In a sketchy kinda mood.

I used to be able to draw well.  I'm just out of practice.  So I started practising again after I bawxed up a concept for an alien for my new game.

Here's what I started with, and it depressed me a lot to realise I had to practice.













Next I did a concept sketch making it a little more 3d after watching a video on how to do concept painting... and then I realised it was a long way from here to what I wanted.

After that I decided to just practice lighting.  Here's my first attempt at a sphere.
Then attempt number 2.
Finally I felt brave enough to sketch something more adventurous.  I copied this from a book by Marc McBride.  A book on drawing epic monster battles. I'm happy with the result, but the adventure has just begun.



Sunday, July 8, 2012

TRON Space Paranoids Fan project.

I had some problems with my arcade machine of late, and now it's school holidays I've had a chance to fix up the wiring.  As something extra I decided to put on the current build of my fan project that attempts to emulate the game Space Paranoids as played by Kevin in his Flynn's arcade.  Here's the current version running on my low-boy cabinet.

Sunday, June 24, 2012

SuperNova 2012


Just wanted to blog about my experience at SuperNova 2012.  Phew!  First thing that comes to mind is the paperwork and cost.  $330 to get a small space in artist alley, OH&S forms, application for power form, application for booth form, $70 for power, $100 for print material, $100 for insurance, $100 for security cables so people didn't walk off with our ipads, food (ka-ching), coffees (ka-ching), petrol (ka-ching), presents for my kids because I was away from them all weekend (ka-ching) and stuff I bought for myself, Ultimate Spiderman #1 and Vader's Quest comic (ka-ching, ka-ching)... my wallet is smokin'. So I split the costs with BRad from Rockethands and it was a great initiation in the pop-culture event that is SuperNova.
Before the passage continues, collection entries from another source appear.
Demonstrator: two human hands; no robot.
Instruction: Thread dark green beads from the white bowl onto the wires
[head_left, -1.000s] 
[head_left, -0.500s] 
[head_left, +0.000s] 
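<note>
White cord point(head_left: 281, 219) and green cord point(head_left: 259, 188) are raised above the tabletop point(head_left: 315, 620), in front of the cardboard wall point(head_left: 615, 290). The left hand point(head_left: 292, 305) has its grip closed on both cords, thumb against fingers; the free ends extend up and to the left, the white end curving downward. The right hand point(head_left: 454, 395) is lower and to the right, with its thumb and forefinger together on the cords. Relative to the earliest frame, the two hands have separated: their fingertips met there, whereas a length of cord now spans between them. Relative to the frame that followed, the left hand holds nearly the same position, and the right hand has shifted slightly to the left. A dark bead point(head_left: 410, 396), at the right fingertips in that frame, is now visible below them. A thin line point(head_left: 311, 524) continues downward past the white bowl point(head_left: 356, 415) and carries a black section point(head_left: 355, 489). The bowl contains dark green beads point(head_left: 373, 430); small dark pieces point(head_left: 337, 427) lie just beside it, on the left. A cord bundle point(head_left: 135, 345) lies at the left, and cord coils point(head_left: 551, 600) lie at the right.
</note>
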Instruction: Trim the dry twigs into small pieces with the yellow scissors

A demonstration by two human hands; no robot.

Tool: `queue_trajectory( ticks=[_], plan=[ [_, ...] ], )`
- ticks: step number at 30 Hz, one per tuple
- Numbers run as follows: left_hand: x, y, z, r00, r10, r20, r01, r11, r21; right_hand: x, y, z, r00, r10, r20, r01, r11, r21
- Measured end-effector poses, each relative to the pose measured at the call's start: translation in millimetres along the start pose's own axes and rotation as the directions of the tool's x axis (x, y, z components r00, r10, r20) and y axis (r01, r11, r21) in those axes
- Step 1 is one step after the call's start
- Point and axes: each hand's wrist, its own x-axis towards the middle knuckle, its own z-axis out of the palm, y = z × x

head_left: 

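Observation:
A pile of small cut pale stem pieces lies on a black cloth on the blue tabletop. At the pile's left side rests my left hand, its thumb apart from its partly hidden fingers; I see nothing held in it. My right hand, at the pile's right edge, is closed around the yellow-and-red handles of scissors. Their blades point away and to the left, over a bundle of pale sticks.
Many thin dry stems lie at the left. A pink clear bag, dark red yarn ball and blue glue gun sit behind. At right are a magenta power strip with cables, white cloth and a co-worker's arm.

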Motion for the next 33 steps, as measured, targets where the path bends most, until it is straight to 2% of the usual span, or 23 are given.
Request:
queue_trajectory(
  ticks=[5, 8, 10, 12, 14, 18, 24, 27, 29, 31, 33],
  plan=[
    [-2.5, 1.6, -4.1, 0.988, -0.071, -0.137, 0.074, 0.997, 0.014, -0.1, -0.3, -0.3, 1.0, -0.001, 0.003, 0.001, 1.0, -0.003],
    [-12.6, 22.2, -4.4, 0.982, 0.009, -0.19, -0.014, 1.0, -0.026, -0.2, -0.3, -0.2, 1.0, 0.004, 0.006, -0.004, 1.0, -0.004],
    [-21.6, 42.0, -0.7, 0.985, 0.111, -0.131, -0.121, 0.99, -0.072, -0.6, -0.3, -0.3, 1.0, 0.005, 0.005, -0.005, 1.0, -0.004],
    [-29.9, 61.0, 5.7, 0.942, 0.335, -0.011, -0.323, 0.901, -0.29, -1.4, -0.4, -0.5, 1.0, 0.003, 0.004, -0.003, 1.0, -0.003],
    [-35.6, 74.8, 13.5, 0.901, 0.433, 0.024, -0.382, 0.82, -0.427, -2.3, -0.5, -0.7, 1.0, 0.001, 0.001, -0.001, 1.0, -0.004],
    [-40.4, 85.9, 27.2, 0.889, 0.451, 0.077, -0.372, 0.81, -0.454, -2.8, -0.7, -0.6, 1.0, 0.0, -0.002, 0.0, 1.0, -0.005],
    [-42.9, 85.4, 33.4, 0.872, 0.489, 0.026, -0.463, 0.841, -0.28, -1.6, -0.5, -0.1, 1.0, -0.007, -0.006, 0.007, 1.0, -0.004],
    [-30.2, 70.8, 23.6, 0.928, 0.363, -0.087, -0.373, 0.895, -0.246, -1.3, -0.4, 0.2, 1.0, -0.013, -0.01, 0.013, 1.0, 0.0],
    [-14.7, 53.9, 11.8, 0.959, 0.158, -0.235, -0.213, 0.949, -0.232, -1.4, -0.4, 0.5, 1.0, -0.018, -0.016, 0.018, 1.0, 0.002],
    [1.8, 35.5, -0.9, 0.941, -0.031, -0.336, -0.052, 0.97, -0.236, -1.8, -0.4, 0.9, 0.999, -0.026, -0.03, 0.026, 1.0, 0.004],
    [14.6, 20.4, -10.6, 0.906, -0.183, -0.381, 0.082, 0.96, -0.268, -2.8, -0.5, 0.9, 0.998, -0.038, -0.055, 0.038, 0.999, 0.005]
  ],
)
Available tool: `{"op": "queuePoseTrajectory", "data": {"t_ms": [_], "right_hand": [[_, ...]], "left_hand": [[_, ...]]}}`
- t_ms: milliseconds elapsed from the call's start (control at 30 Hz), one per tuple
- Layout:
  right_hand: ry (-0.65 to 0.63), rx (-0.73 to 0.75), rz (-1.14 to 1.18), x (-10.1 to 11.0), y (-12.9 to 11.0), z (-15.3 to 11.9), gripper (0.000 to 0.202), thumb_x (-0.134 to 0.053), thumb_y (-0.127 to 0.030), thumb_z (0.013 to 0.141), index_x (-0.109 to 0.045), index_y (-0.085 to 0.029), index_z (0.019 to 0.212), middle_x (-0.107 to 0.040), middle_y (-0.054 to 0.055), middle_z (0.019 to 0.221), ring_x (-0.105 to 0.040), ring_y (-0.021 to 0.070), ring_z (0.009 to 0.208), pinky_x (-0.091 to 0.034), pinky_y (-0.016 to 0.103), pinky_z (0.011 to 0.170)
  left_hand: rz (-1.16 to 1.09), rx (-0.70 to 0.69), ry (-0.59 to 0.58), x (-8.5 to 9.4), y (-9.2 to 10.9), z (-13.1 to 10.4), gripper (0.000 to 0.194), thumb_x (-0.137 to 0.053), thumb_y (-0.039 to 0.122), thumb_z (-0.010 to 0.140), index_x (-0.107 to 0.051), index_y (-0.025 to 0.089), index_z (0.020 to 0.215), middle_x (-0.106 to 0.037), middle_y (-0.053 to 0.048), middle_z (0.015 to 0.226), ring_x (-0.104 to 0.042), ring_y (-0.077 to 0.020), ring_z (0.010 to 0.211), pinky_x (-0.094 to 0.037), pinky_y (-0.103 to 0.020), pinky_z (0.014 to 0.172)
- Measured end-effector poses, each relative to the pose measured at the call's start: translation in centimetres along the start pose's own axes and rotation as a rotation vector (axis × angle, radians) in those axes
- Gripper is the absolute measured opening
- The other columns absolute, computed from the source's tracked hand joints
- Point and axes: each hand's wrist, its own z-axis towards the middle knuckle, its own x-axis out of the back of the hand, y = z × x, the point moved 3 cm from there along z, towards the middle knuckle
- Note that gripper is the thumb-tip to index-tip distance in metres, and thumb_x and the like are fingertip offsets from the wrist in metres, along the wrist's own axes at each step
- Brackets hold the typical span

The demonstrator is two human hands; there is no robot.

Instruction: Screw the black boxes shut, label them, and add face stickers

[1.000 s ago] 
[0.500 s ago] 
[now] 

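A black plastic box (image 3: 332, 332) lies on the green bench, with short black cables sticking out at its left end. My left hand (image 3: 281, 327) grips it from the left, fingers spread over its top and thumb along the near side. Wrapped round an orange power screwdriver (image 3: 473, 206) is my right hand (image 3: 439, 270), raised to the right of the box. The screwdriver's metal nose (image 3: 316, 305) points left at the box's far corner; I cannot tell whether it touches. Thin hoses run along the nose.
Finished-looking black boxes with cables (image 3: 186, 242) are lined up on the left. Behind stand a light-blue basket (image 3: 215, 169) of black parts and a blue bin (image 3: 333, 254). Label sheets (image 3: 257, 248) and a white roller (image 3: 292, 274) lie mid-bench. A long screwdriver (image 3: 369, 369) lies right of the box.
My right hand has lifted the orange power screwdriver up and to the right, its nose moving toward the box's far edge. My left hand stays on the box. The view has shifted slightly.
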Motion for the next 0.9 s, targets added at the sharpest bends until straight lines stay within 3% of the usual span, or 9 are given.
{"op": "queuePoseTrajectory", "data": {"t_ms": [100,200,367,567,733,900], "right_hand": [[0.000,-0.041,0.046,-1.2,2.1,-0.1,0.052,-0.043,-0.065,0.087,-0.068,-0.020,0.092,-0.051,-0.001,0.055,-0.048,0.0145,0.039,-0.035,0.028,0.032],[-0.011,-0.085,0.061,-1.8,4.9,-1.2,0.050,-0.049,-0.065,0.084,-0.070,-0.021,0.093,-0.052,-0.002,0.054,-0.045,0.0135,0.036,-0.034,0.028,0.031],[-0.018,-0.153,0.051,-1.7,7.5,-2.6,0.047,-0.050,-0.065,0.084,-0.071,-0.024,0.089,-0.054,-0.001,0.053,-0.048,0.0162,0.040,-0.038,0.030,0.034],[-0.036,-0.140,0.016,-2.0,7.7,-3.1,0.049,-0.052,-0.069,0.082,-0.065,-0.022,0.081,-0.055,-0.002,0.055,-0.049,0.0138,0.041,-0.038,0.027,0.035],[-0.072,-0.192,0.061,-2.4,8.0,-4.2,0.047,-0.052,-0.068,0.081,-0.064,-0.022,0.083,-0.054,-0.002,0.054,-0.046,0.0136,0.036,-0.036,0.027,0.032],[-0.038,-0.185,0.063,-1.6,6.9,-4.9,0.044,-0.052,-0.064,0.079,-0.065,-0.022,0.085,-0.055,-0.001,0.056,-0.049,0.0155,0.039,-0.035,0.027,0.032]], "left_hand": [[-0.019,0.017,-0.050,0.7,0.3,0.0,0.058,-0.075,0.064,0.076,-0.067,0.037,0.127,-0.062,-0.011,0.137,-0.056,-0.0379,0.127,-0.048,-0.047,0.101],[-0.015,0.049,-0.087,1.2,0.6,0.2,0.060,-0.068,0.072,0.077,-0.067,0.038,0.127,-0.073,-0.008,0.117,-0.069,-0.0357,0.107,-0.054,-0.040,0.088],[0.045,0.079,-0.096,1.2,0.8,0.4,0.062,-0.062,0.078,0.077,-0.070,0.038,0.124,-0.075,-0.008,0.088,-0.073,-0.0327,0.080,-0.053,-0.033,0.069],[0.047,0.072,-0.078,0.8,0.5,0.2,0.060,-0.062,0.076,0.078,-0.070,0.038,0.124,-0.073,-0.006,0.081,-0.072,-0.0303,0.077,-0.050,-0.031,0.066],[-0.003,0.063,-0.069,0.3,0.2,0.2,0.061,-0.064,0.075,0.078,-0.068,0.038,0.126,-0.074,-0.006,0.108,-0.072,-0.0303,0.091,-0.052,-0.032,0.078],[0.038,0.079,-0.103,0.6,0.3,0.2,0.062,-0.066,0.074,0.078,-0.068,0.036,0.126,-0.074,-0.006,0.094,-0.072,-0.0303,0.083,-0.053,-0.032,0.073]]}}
Here's me and Brad behind the desk at our booth.  I scored a deal from BigW for printing and while I wanted a big poster for my new game (secret unless you join up at fearthisgame.com ) I was able to print 16 smaller pics to make the photo montage @ $1 each!!!  The banner cost me $22, other prints were $1 each for Surf Prodigy and Turbo Flick, and 21c a print for the small postcard sized handouts in front of me in the pic.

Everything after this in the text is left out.